Post-Zimmerman trial is the time to evaluate Latinos' view of "whiteness."

ByABC News
July 18, 2013, 12:55 PM

July 18, 2013— -- Saturday night bore a particularly saturated darkness, tinged by the news of George Zimmerman's acquittal of all charges in connection to the death of not-yet-man-not-quite-child Trayvon Martin. A range of single-word status updates overtook my various social media feeds before I'd had a chance to read any official (or unofficial) news source. I was not surprised, no, but so deeply saddened, angry, afraid.

There have been a number of moving and important pieces calling on us to contemplate how the result of the case was indeed an example of the law working as it was meant to in a country where black men are always considered suspect how it was in fact Trayvon Martin who ended up on trial, both the night he was pursued and shot and yet again in the theater of the courtroom. We have been challenged to think about the relationship between white supremacy and the law and in particular, given the composition of the jury, the historic complicity of white women with "white supremacist patriarchy."

I must also implore us to use this as an opportunity to speak about the overvaluation of whiteness within the Latino community, over and against blackness, for Zimmerman (of mixed Peruvian and white descent) has shown us the extreme consequence of purchase into this value system.

When, during the trial, both mothers took the stand and claimed to hear their own child call for help shortly before the shot that ended Martin's life, I had to wonder how many Latina mothers watched the trial and saw their children in both Zimmerman and Martin. If this case has shown us the undeniable fact of blackness as a maligned social category, it has also shown us the murky contours and malleability of Latinidad, its liminality and malleability. Latinos challenge simplistic narratives of race and in doing so push us to think about purposeful alliances and the ways these are forged.
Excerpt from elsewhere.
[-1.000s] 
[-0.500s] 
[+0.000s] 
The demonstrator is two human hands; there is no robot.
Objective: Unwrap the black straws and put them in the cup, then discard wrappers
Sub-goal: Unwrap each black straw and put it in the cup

Collectively we share a history with other communities of color, a history of dispossession, colonization, segregation, and violence. In the spirit of the mobilizations of the civil rights movements, calling ourselves "Latino" (as opposed to Spanish, as juror B-37 called us, or Hispanic, as Zimmerman called himself) indicates an alliance to build social justice projects around these shared histories despite our very different national, cultural, and even racial compositions.

We must also acknowledge the small ways in which as a community we devalue blackness even while some among us see our own children in pictures of Martin, when we refer to our hair as "pelo malo," for example, or joke about "bettering the family" when we procreate with someone whiter. We must acknowledge the ways we overvalue whiteness when, for example, we declare a grandchild our favorite because of his blue eyes. These small under- and over- valuations are related to the larger problematic prejudices that led to Zimmerman's judgment of Martin as a criminal whose escape, he seemed to believe, it was his civic duty to prevent.
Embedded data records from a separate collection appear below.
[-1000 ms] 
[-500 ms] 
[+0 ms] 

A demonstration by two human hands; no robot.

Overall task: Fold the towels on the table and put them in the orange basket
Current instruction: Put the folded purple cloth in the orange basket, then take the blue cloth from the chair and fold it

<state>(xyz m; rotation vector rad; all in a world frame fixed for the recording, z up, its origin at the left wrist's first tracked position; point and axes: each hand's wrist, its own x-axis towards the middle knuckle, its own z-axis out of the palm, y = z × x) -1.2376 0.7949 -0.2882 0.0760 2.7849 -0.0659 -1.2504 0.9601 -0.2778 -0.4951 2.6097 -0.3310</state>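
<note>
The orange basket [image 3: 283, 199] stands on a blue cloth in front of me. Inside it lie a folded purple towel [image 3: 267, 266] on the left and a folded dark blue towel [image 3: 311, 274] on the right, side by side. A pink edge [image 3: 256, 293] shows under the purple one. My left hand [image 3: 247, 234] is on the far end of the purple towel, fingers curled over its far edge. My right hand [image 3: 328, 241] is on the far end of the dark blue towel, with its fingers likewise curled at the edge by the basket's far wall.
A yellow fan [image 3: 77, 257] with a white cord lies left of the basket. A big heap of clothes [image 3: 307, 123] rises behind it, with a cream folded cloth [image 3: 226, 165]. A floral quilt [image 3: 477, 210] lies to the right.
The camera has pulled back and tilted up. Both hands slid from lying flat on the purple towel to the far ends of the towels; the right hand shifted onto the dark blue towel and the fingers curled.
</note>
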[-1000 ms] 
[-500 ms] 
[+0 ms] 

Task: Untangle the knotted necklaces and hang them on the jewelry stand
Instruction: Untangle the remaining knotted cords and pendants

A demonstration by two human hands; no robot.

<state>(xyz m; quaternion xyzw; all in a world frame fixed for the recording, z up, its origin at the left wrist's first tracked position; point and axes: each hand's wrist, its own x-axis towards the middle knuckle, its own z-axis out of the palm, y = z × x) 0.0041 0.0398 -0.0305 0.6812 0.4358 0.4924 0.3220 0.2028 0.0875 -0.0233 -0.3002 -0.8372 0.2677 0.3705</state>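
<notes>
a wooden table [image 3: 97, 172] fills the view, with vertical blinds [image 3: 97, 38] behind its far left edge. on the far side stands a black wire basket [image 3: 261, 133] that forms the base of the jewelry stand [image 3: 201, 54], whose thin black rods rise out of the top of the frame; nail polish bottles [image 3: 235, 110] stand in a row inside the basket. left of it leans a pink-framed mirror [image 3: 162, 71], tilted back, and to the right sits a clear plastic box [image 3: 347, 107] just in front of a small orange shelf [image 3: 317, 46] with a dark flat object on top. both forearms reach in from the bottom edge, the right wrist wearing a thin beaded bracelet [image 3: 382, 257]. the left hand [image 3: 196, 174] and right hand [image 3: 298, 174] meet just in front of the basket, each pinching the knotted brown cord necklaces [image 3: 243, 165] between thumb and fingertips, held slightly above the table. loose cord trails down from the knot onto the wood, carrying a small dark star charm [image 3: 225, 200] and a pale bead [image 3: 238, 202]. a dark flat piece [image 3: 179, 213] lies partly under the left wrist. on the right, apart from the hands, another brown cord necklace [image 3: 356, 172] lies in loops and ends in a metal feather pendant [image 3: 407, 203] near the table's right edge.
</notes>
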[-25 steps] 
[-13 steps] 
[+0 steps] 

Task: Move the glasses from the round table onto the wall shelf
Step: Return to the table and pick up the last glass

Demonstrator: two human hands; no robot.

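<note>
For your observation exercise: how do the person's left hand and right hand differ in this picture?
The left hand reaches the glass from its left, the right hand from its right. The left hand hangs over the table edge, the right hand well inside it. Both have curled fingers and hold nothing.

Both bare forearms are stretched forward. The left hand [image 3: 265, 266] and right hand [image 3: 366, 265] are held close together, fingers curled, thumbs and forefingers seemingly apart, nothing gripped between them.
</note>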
In the mainstream media Zimmerman has been variously referred to as white, Hispanic, and white Hispanic. While his surname seems to permit an easy identification with whiteness, Zimmerman is not a man who could pass. Within the black and white binary that often simplistically frames complicated race relations in the US, Zimmerman has nonetheless been squarely aligned with whiteness by virtue of acting in accordance with dominant social and legal strictures that render blackness a crime.

This case challenges us to think about the contours of our community and the alliances we forge through ideological purchase. Zimmerman has shown us the cost of Hispanic alliance with white supremacy: a black body, a price we should all be unwilling to pay.

Leticia Alvarado is an Assistant Professor in the Department of American Studies at Brown University. Her teaching and research interests include Latino studies, visual culture and aesthetics, critical race theory, and feminist and queer theory.